> Task statement: Each record must be printed again exactly as given.

> Records for this task:
┌────────
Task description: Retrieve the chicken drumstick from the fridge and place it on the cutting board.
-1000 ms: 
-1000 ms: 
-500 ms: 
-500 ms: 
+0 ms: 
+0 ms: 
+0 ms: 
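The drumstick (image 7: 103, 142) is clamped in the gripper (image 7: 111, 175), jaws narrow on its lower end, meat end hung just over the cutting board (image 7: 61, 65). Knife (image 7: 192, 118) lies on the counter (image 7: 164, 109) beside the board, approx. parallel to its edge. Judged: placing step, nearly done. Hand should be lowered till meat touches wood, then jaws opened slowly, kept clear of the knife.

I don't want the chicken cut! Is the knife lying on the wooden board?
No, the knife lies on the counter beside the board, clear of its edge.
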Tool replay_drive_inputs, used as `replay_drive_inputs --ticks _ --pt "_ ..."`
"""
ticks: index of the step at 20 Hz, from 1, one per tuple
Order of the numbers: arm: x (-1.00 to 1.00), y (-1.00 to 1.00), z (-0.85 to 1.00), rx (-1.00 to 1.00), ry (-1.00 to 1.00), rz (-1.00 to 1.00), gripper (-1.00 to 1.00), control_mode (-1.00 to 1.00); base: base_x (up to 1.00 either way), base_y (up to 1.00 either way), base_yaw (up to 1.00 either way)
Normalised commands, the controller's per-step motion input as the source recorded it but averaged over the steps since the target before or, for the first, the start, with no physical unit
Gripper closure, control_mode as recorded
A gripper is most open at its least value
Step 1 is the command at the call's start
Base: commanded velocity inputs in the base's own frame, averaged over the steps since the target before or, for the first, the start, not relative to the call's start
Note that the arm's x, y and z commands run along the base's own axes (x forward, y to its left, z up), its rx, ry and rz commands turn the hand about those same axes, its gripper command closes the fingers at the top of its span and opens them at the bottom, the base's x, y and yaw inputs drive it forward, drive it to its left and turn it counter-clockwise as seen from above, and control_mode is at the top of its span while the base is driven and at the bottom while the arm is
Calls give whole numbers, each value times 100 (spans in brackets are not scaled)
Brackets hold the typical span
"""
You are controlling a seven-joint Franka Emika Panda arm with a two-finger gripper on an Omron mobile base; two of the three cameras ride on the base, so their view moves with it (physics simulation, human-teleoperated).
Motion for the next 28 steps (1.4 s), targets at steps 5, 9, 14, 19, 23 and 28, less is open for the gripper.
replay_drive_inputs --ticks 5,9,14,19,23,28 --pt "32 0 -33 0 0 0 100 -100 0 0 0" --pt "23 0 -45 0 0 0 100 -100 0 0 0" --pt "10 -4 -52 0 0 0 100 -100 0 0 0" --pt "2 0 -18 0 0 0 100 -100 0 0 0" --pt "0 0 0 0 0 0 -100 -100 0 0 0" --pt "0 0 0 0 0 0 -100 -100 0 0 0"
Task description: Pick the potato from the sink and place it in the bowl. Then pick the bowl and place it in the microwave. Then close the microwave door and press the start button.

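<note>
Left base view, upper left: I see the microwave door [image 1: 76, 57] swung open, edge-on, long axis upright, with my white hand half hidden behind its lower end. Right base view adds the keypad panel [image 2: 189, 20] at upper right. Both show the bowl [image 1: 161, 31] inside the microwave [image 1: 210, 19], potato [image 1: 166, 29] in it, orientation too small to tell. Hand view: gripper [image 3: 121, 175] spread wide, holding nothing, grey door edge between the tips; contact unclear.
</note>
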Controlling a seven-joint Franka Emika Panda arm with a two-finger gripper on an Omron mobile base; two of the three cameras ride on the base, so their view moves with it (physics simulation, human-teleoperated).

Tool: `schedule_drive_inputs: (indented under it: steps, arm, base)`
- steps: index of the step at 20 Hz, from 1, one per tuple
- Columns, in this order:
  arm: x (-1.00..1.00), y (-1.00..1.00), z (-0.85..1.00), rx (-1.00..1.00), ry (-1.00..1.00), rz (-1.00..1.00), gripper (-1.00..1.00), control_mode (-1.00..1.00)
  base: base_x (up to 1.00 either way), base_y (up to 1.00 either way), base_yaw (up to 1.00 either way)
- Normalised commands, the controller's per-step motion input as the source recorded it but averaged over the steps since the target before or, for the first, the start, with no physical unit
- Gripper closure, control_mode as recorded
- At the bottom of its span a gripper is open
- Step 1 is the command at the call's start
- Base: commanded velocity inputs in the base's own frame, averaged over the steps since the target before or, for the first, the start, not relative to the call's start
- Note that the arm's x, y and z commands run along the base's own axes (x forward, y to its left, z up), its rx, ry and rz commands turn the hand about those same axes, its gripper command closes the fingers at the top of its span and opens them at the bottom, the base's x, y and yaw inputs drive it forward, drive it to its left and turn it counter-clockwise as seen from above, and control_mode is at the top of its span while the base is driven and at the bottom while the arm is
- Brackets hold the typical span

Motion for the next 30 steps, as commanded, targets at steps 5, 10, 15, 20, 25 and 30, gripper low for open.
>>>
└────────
> Result:
Task description: Retrieve the chicken drumstick from the fridge and place it on the cutting board.
-1000 ms: 
-1000 ms: 
-500 ms: 
-500 ms: 
+0 ms: 
+0 ms: 
+0 ms: 
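The drumstick (image 7: 103, 142) is clamped in the gripper (image 7: 111, 175), jaws narrow on its lower end, meat end hung just over the cutting board (image 7: 61, 65). Knife (image 7: 192, 118) lies on the counter (image 7: 164, 109) beside the board, approx. parallel to its edge. Judged: placing step, nearly done. Hand should be lowered till meat touches wood, then jaws opened slowly, kept clear of the knife.

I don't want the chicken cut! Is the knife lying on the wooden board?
No, the knife lies on the counter beside the board, clear of its edge.
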Tool replay_drive_inputs, used as `replay_drive_inputs --ticks _ --pt "_ ..."`
"""
ticks: index of the step at 20 Hz, from 1, one per tuple
Order of the numbers: arm: x (-1.00 to 1.00), y (-1.00 to 1.00), z (-0.85 to 1.00), rx (-1.00 to 1.00), ry (-1.00 to 1.00), rz (-1.00 to 1.00), gripper (-1.00 to 1.00), control_mode (-1.00 to 1.00); base: base_x (up to 1.00 either way), base_y (up to 1.00 either way), base_yaw (up to 1.00 either way)
Normalised commands, the controller's per-step motion input as the source recorded it but averaged over the steps since the target before or, for the first, the start, with no physical unit
Gripper closure, control_mode as recorded
A gripper is most open at its least value
Step 1 is the command at the call's start
Base: commanded velocity inputs in the base's own frame, averaged over the steps since the target before or, for the first, the start, not relative to the call's start
Note that the arm's x, y and z commands run along the base's own axes (x forward, y to its left, z up), its rx, ry and rz commands turn the hand about those same axes, its gripper command closes the fingers at the top of its span and opens them at the bottom, the base's x, y and yaw inputs drive it forward, drive it to its left and turn it counter-clockwise as seen from above, and control_mode is at the top of its span while the base is driven and at the bottom while the arm is
Calls give whole numbers, each value times 100 (spans in brackets are not scaled)
Brackets hold the typical span
"""
You are controlling a seven-joint Franka Emika Panda arm with a two-finger gripper on an Omron mobile base; two of the three cameras ride on the base, so their view moves with it (physics simulation, human-teleoperated).
Motion for the next 28 steps (1.4 s), targets at steps 5, 9, 14, 19, 23 and 28, less is open for the gripper.
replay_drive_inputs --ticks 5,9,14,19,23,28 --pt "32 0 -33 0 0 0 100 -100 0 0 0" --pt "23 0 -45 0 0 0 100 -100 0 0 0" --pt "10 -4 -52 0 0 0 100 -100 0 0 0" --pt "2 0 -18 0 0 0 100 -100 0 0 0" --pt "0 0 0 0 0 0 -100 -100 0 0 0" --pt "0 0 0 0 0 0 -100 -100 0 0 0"
Task description: Pick the potato from the sink and place it in the bowl. Then pick the bowl and place it in the microwave. Then close the microwave door and press the start button.

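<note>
Left base view, upper left: I see the microwave door [image 1: 76, 57] swung open, edge-on, long axis upright, with my white hand half hidden behind its lower end. Right base view adds the keypad panel [image 2: 189, 20] at upper right. Both show the bowl [image 1: 161, 31] inside the microwave [image 1: 210, 19], potato [image 1: 166, 29] in it, orientation too small to tell. Hand view: gripper [image 3: 121, 175] spread wide, holding nothing, grey door edge between the tips; contact unclear.
</note>
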Controlling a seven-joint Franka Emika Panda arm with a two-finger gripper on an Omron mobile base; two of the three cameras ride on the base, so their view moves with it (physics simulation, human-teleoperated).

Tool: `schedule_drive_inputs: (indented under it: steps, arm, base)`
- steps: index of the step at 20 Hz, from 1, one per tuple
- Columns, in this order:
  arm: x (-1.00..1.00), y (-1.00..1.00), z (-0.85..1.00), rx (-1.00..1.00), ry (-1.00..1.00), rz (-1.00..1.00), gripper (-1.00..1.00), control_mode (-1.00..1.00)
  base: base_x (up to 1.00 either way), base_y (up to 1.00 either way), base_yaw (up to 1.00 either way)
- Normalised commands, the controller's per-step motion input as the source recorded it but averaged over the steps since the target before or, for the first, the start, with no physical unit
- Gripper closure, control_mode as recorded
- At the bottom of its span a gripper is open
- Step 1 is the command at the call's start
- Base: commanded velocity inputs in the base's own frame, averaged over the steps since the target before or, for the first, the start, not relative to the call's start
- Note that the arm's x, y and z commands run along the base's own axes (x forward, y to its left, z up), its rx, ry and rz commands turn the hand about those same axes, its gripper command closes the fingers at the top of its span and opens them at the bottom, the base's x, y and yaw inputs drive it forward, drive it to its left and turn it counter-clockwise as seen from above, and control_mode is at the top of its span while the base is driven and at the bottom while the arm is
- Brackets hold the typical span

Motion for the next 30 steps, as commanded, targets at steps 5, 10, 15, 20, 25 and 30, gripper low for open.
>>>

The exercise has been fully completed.